Das kam mir kürzlich beim Zeitunglesen wieder in den Sinn. Die taz brachte jüngst einen Artikel unter der Überschrift: „Weniger Freiheit im Westen“. Das lässt den Ossi ohnehin sofort aufmerken, weil – die Üblichkeiten des deutschen Medienwesens sind ja, dass auch über zwei Jahrzehnte nach Mauerfall und deutscher Zusammenschließung in der Regel das Gegenteil zu suggerieren versucht wird.

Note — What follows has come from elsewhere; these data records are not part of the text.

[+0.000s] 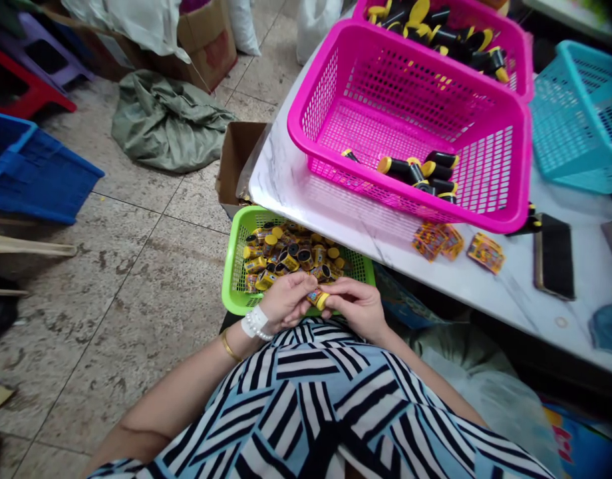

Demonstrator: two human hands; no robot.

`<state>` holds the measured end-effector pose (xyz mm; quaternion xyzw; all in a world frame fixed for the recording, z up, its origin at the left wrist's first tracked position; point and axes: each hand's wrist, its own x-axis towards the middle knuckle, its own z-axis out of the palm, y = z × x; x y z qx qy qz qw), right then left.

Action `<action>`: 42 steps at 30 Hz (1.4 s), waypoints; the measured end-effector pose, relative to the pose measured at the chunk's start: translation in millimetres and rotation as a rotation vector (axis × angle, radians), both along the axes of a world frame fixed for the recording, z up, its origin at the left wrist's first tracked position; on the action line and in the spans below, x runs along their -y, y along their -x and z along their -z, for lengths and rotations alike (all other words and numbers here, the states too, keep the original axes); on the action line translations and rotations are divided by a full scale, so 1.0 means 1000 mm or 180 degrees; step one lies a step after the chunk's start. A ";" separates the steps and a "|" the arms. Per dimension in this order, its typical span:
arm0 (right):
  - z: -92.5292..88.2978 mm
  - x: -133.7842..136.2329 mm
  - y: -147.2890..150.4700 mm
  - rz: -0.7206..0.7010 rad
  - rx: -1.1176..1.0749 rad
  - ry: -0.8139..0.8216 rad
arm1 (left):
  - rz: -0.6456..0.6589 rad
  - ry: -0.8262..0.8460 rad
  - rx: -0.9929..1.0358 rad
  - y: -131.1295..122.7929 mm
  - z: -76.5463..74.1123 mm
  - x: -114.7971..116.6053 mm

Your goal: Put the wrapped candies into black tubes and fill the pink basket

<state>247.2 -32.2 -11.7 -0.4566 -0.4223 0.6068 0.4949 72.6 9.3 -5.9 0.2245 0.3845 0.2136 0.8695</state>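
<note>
Between my two hands, close to my lap, is a small yellow-capped bottle [318, 299] with a colourful printed label around it. My left hand [289, 298] grips its label side with thumb and fingers. Pinched at the other side, near the yellow cap, are the fingers of my right hand [356, 305]. Just beyond my hands stands a green basket [229, 279], holding many similar labelled bottles [286, 256] with yellow or black ends. Flat printed labels [436, 239] lie in a small pile on the table, with another stack [486, 253] beside it.
On the white table [336, 206] a pink basket [306, 126] holds several black bottles with yellow ends [420, 173]; a fuller pink basket stands behind. A phone [555, 256] and a turquoise basket [575, 133] are at right. A blue crate [41, 173] and a cardboard box [233, 163] stand left.
</note>
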 end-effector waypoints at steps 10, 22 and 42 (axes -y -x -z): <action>-0.005 0.007 -0.003 -0.0026 0.0878 -0.0491 | 0.0145 0.0108 0.0092 -0.003 0.005 0.007; 0.000 0.008 0.000 0.0192 0.1457 -0.1449 | 0.0264 0.0303 0.0205 0.004 0.011 0.009; -0.001 0.014 0.005 0.0299 0.1405 -0.0992 | -0.0457 -0.0975 -0.0554 0.003 0.000 -0.005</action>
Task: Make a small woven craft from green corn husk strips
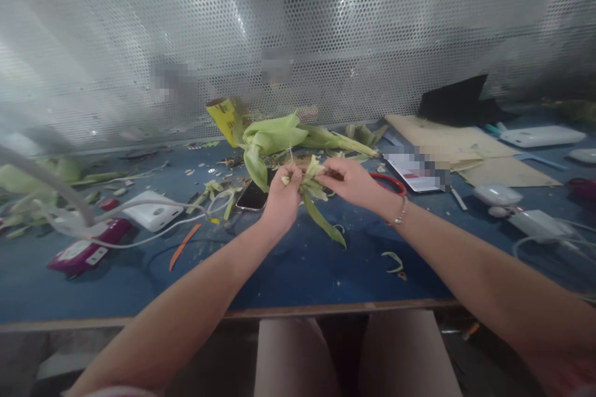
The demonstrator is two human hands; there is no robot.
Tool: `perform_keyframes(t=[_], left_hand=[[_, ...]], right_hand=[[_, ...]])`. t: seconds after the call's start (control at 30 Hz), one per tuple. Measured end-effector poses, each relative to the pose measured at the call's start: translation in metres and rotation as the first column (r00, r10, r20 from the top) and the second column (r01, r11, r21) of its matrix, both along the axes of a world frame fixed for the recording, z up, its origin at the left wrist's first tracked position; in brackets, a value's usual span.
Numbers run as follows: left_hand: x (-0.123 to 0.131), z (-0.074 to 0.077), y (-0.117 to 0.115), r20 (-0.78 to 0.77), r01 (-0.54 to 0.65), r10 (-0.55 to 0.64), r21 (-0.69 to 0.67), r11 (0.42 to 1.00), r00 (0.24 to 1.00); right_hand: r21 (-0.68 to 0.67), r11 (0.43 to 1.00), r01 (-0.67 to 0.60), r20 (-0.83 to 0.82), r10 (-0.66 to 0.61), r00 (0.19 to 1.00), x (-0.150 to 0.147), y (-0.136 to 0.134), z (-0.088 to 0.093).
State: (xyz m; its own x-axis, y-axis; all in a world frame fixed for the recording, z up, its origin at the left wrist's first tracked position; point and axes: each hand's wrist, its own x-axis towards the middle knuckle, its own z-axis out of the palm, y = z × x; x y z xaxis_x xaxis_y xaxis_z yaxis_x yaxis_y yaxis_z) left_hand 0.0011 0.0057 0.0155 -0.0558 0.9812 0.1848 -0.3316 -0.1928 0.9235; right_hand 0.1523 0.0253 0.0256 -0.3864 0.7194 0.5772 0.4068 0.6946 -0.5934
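Note:
My left hand [285,198] pinches a small bunch of corn husk [313,169] from the left, above the middle of the table. The bunch is pale yellow-green and ruffled at the top, and a long green strip hangs below it. From the other side, the fingers of my right hand [345,181] are pressed together on the same bunch. What lies right between the fingertips is partly hidden. Just behind my hands lies a larger green corn husk [274,135] with broad leaves. A dark phone [251,197] lies beside my left hand, partly covered.
A yellow roll [224,119] stands before the perforated metal screen [298,31]. Red-handled scissors [390,182] and a bright-screened phone [414,170] lie right of my hands. White power banks, a purple power strip [88,249], cables, cardboard [447,139] and plant scraps cover the blue table [298,279].

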Motion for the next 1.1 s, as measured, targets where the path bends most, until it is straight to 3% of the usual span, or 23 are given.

Der taz ging es um die Häufigkeit, von Amts wegen in die Psychiatrie zwangseingewiesen zu werden. Bremen lag 2011 ganz vorn: 205 Einweisungen auf 100.000 Einwohner, und Schleswig-Holstein folgte mit 179 Einweisungen. Nun könnte man meinen, vom vielen Pharisäer-Trinken (das ist der örtliche Kaffee mit Schnaps und Sahnehäubchen) und all dem Aquavit, und was sie im Hohen Norden sonst noch so trinken, wird das Hirn löchrig, der Orientierungssinn erodiert und die Einweisung scheint angezeigt. Allerdings folgt auf Platz 3 Hessen mit 174 Einweisungen. Und dort trinken sie eher Äppelwoi. An der Nordlage also kann es nicht liegen.
Im Osten dagegen sehen die Zahlen der Einweisungen ganz anders aus: Sachsen-Anhalt mit 32, Brandenburg mit 27 und Sachsen mit 22 Einweisungen in psychiatrische Anstalten je 100.000 Einwohner liegen am Ende der deutschen Zwangsverbringungsliste. Nun könnte man sagen, die Sachsen sind ohnehin helle, da muss es auch weniger Verrückte geben. Dahinter allerdings liegt noch Thüringen mit 12 Einweisungen. Einige könnten vermuten, das sind die Spätfolgen von Parteilehrjahr und Fahnenappell, was wiederum andere grundsätzlich zurückweisen würden – vielleicht könnte man die Ost-Zahlen auch mit der Erfahrung der „friedlichen Revolution“ zu erklären versuchen. Aber so richtig reicht die DDR als Erklärungsmuster hier nicht hin, es sei denn, man würde ihr mal eine positive Hinterlassenschaft unterstellen, was im real existierenden Deutschland von 2012 sicherlich nicht mehrheitsfähig ist.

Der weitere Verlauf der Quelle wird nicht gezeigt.